What you are asked to do: Return, from the material below, each line in which "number" occurs.

Provided data:
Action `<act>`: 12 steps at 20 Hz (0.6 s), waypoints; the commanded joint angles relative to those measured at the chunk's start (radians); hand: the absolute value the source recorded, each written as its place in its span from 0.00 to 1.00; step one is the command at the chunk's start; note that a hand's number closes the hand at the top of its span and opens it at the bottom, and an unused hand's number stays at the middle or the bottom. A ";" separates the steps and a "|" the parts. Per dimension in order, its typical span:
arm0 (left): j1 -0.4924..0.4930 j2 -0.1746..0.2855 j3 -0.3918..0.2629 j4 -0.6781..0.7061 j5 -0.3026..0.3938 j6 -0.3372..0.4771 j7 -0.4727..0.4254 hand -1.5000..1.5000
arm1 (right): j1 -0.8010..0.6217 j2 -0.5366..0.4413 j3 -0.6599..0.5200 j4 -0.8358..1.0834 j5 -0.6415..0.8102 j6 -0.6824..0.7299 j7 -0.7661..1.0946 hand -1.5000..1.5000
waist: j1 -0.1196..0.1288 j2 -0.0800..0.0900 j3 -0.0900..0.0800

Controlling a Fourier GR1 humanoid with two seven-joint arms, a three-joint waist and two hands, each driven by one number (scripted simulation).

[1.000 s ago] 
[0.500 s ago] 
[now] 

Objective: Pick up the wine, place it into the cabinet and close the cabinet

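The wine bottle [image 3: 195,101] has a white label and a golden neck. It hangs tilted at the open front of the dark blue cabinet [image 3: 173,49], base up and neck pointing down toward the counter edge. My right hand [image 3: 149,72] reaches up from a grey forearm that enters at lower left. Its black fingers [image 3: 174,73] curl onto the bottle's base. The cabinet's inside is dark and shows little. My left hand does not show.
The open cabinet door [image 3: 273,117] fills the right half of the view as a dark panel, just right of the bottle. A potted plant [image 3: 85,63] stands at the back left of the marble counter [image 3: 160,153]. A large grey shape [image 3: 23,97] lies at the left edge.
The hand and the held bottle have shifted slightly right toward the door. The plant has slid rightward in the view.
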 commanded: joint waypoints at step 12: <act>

Solved exercise:
Action `<act>`: 12 steps at 20 Hz (0.6 s), waypoints; the commanded joint angles relative to those measured at the chunk's start (radians); hand: the absolute value the source recorded, each written as its place in its span from 0.00 to 1.00; step one is the command at the chunk's start; note that a hand's number closes the hand at the top of its span and opens it at the bottom, and an unused hand's number stays at the middle or the bottom. A ";" separates the steps and a "|" the parts. Per dimension in order, its typical span:
Controlling a Fourier GR1 humanoid with two seven-joint arms, a three-joint waist and two hands, each driven by one number (scripted simulation).

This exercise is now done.